Advanced Server Monitoring with Riemann and Graphite

My current server monitoring setup is documented in my CentOS 5 server tutorials. It consists of Nagios for service monitoring and Cacti for graphing of metrics including system load, network and disk space.

Both tools are very commonly used and lots of resources are available on their setup & configuration, but I never kicked the feeling that they were plain clunky. Over the past several months, I have performed several research and evaluated a variety of tools and thankfully came across the monitoring sucks effort which aims to document a bunch of blog posts on monitoring tools and their different merits and weaknesses. The collection of all documentation the is now kept in the monitoring sucks GitHub repo.

Long story short, each tool seems to only do part of the job. I hate redundancy, and I believe that a good monitoring system would:

  1. provide an overview of the current service status;
  2. notify you appropriately and timely when things go wrong; and
  3. provide a historical overview of data to establish some sort of baseline / normal level for collected metrics (i.e graphs and 99-percentiles)
  4. ideally, be able to react proactively when things go wrong

You'll find that most tools will do two of four above well, which is just enough to be annoyingly useful. You'll need to implement 2-3 overlapping tools that do one thing well and the other just okay. Well, I don't like to live with workarounds.

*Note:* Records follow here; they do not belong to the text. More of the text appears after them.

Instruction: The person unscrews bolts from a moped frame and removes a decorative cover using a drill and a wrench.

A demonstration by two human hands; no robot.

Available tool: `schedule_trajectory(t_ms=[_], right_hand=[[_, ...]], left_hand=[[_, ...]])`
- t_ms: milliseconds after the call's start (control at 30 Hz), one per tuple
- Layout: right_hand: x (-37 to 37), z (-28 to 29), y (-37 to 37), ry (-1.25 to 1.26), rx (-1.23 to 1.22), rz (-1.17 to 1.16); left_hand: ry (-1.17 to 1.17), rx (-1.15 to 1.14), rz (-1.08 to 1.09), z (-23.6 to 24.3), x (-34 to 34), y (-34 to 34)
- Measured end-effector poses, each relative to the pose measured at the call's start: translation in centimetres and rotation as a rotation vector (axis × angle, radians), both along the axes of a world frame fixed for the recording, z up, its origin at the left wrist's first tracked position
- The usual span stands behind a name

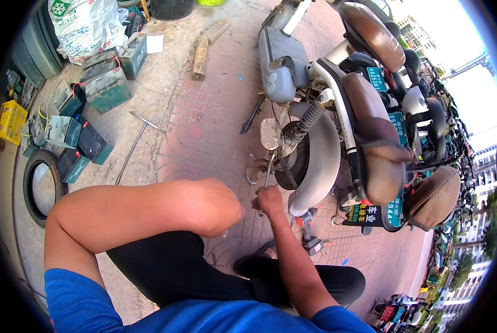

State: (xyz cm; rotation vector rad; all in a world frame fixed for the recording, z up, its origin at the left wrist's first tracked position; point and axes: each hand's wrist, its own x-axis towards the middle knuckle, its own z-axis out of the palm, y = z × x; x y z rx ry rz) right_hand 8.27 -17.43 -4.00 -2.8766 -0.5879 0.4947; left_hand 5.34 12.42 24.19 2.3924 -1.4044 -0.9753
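Note:
A scooter [315,144] with a pale rear fender stands ahead of me, its rear wheel [293,161] and coil shock absorber [309,122] facing my hands. My right hand [268,201] is closed around the lower end of a thin metal rod-shaped tool [270,171], whose far end reaches the wheel's hub area. Its exact kind is not clear. My left forearm crosses in front of me, and my left hand [218,208] hangs beside my knee, blurred, its fingers turned out of sight. A red and black cordless power tool [309,233] lies on the paving near my right hand.
At left are several batteries [107,86], a loose tyre [37,186], a yellow box [11,123] and a white sack [84,28]. A T-handle wrench [133,143] and a wooden block [199,58] lie on the ground. More parked scooters [426,122] line the right.

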Motion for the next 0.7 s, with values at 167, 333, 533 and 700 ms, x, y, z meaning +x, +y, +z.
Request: schedule_trajectory(t_ms=[167, 333, 533, 700], right_hand=[[1.3, -8.1, 6.7, -0.085, 0.149, -0.471], [1.7, -8.0, 7.5, 0.113, 0.13, -0.426], [-3.2, 2.3, 4.3, 0.023, 0.331, -0.558], [-1.6, 3.8, -0.6, -0.025, 0.22, -0.252]], left_hand=[[-0.025, 0.007, -0.028, 0.7, 0.9, -1.7], [0.009, 0.031, -0.041, 0.6, 0.8, -2.0], [-0.004, 0.043, -0.055, -0.5, 0.7, -2.3], [0.054, 0.077, -0.052, 0.1, 0.7, -2.7]])
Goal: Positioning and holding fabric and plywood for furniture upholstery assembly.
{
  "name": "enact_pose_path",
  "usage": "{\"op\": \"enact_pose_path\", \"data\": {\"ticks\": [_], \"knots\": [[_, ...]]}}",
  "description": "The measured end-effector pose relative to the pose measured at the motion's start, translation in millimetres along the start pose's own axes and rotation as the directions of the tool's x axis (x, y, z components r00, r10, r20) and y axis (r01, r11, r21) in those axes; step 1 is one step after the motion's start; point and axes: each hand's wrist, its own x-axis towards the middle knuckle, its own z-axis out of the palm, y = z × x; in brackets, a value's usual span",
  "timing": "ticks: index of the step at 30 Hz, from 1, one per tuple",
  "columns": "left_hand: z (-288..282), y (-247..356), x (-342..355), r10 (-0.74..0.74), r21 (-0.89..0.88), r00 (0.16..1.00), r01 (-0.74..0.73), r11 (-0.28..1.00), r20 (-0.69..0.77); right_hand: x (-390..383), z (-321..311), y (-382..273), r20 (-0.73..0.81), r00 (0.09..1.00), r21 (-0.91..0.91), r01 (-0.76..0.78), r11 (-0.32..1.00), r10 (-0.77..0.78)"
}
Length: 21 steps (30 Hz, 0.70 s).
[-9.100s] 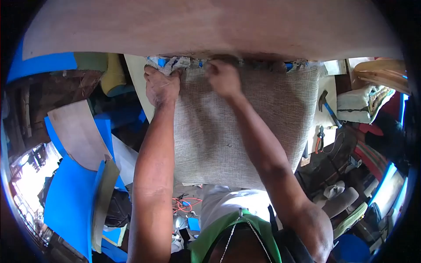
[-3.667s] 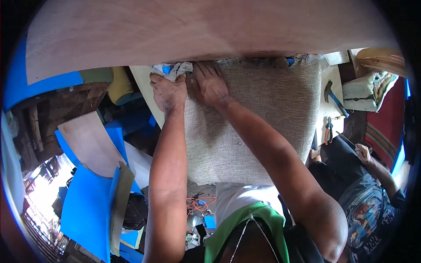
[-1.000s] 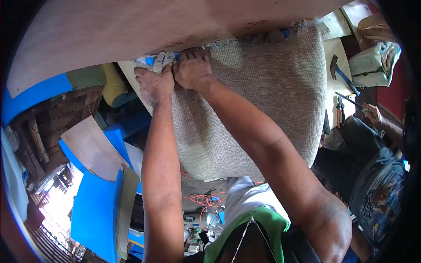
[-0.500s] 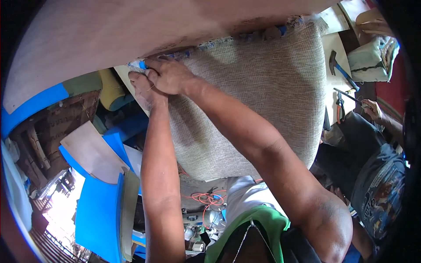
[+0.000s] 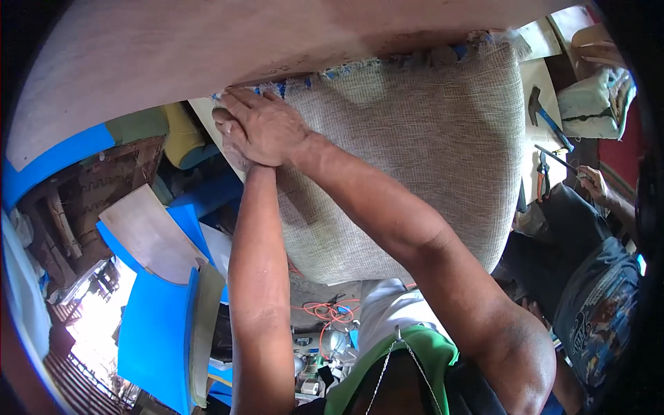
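A seat cushion point(image 5: 415, 159) covered in beige woven fabric fills the middle, its frayed far edge lying against a large pale panel point(image 5: 207, 48). Bits of blue show along that seam. At the cushion's far left corner, my right hand point(image 5: 270, 128) lies flat with fingers stretched toward the seam, partly over the other hand. Beneath it, my left hand point(image 5: 229, 131) curls round the corner; most of its fingers are covered.
On a pale board at right lie a blue-handled hammer point(image 5: 550, 121) and orange-handled pliers point(image 5: 543, 176). A co-worker's hand point(image 5: 593, 183) holds a thin dark tool beside them. Blue foam pieces point(image 5: 155, 332) stand at left; an orange cord point(image 5: 321, 310) lies on the floor.
My right hand has slid slightly nearer and flattened over my left hand. The blue patch at the corner is now mostly covered. The whole view has shifted a little.
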Motion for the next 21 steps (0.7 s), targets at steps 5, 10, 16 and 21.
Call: {"op": "enact_pose_path", "data": {"ticks": [5,10,16,21], "knots": [[-38.0,26.5,14.4,-0.338,-0.033,0.894,0.363,0.931,0.293,-5.0,-7.8,21.7,0.063,0.995,0.013,-0.074,0.997,0.073],[-64.0,50.7,24.8,-0.456,0.039,0.823,0.472,0.881,0.339,-1.1,-19.5,46.1,0.223,0.962,-0.168,-0.121,0.978,0.157],[-63.4,55.3,26.2,-0.433,0.032,0.848,0.445,0.895,0.306,3.1,-30.2,54.4,0.429,0.826,-0.29,-0.258,0.921,0.366],[-60.6,52.4,25.0,-0.446,0.048,0.844,0.454,0.89,0.299,-4.8,-39.9,51.4,0.366,0.844,-0.594,-0.112,0.796,0.391]]}}
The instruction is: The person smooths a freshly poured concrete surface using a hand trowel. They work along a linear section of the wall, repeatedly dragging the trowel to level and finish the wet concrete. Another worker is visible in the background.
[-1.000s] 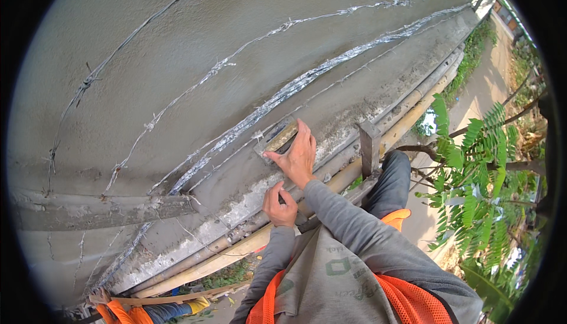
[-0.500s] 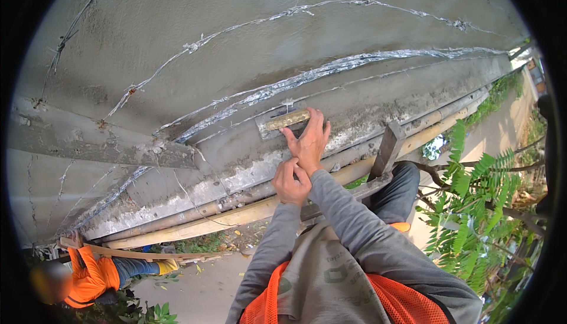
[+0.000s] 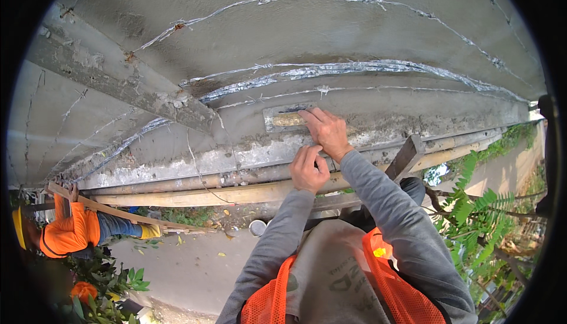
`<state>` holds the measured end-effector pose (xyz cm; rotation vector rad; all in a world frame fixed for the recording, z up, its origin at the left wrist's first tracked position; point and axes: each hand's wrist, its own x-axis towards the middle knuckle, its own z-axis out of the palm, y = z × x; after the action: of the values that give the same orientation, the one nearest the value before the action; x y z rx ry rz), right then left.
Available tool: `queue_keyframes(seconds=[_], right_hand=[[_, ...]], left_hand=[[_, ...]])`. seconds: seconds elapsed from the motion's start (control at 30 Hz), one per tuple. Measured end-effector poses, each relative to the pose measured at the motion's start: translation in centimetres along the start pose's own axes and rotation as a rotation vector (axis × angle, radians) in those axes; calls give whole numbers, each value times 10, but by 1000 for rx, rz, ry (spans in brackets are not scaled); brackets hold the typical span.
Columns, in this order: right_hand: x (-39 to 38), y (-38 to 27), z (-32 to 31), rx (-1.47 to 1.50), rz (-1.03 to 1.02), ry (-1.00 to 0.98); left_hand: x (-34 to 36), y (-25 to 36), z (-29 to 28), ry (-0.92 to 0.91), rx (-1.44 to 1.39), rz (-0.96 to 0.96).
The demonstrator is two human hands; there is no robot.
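My right hand (image 3: 328, 133) is closed round the right end of the worn wooden handle of a plastering trowel (image 3: 287, 120). Its rectangular metal blade lies against the wet grey plaster of the wall (image 3: 366, 105), just above the rough, pale lower edge. My left hand (image 3: 309, 169) is curled into a loose fist beside my right wrist, and nothing shows in it. Strands of barbed wire (image 3: 323, 90) run across the wall above the trowel.
A mortar-caked post (image 3: 112, 67) slants across the left. Below the wall run long poles (image 3: 254, 194), with a wooden upright (image 3: 406, 157) at right. A co-worker in an orange top (image 3: 74, 229) is at lower left by a plank. A bucket (image 3: 257, 228) stands below; leafy branches (image 3: 472, 223) hang at right.
My left hand has come off my right wrist and sits just below it. The trowel has tilted flatter against the wall. The view has shifted, and a bucket now shows.
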<state>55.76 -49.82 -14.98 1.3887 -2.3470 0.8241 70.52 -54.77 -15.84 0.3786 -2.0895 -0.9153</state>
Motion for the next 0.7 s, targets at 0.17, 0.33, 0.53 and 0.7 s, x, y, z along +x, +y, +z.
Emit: queue_keyframes(seconds=[0.17, 0.33, 0.53, 0.7], right_hand=[[-12, 33, -29, -68, 1, -110], [-25, 81, -82, -139, -39, -77], [0, 3, -6, -6, -100, -56], [-9, 33, -29, -49, -78, -123]], left_hand=[[2, 3, -2, 10, -36, -2], [1, 1, 1, 12, -48, -2], [-2, -2, 0, -16, -14, 14], [0, -2, 0, -31, -19, 10]])
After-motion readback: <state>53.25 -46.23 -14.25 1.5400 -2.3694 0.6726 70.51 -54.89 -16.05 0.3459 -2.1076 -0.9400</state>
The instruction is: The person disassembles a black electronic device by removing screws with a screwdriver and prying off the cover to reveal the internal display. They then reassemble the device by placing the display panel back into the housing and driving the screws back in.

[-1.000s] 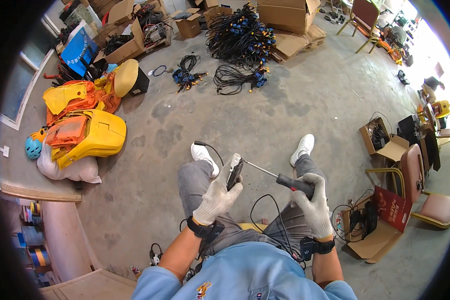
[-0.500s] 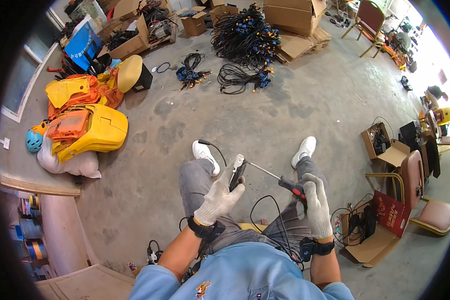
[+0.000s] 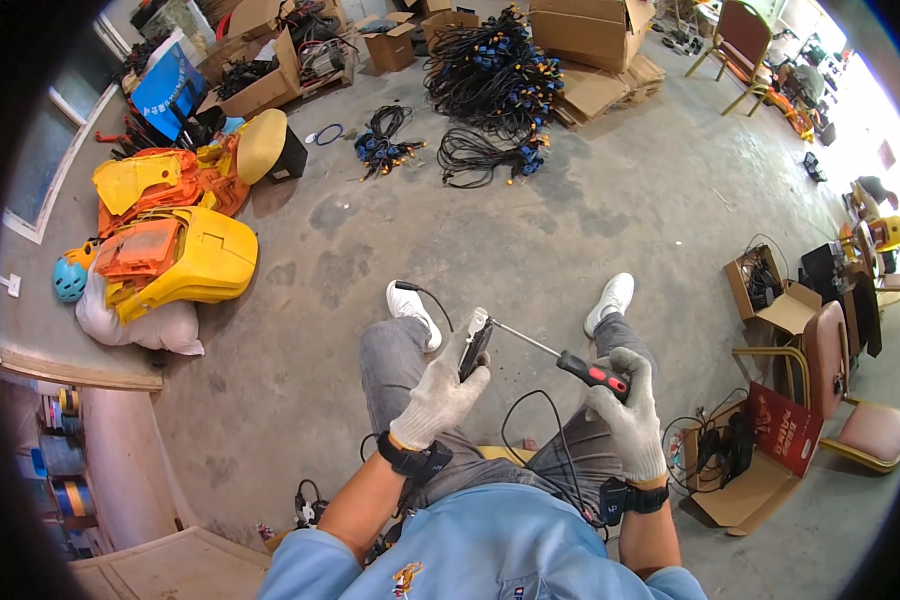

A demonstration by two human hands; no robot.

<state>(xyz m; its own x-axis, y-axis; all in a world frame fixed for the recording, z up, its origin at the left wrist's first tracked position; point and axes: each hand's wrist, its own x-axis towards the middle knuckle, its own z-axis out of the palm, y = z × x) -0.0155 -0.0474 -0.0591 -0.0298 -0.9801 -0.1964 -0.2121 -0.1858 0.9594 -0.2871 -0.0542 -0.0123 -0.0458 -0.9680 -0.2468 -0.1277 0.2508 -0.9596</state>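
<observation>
My left hand, in a white knit glove, is closed around a small black device held upright above my lap. A black cable with a plug end reaches out beyond that hand, over my left shoe. To the right, my gloved right hand grips the black-and-red handle of a screwdriver. Its metal shaft slants up to the left, and the tip meets the top of the device. What the tip bears on is too small to make out. A black cord loops between my thighs.
Orange and yellow plastic shells lie on the left. Ahead are heaps of black cable with blue connectors and some cardboard boxes. On the right stand an open carton with cords and a pink-padded chair.
My right hand's fingers have shifted on the screwdriver: they were stretched up beside the handle and now curl around its end. More red shows on the handle. My left hand stays in place.
</observation>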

Choosing the right tool for the job

I did a bit of research and solicited some advice on r/sysadmin, but sadly it did not get enough upvotes to be very noticed. Collectd looked like a wonderful utility. It is simple, high-performance and focused on doing one thing well. It was trivial to get it writing tons of system metrics to RRD files, at which point Visage provided a smooth user interface. Although it was a step in the right direction as far as what I was looking for, it still only did two of the four items above.

Introducing Riemann

Then, I stumbled across Riemann through his Monitorama 2013 presentation. Although not the easiest to configure and its notification support is a bit lacking, it has several features that immediately piqued my interest:

  • Its architecture forgoes the traditional polling and instead processes arbitrary event streams.
    • Events can contain data (the metric) as well as other information (hostname, service, state, timestamp, tags, ttl)
    • Events can be filtered by their attributes and transformed (percentiles, rolling averages, etc)
    • Monitoring up new machines is as easy as pushing to your Riemann server from the new host
    • Embed a Riemann client into your application or web service and easily add application level metrics
    • Let collectd do what it does best and have it shove the machine's health metrics to Riemann as an event stream
  • It is built for scale, and can handle thousands of events per second
  • Bindings (clients) are available in multitudes of languages
  • Has (somewhat primitive) support for notifications and reacting to service failures, but Riemann is extensible so you can add what you need
  • An awesome, configurable dashboard

All of this is described more adequately and in greater detail on its homepage. So how do you get it?

Installing Riemann

This assumes you are running CentOS 6 or more better (e.g. recent version of Fedora). In the case of CentOS, it also assumes that you have installed the EPEL repository.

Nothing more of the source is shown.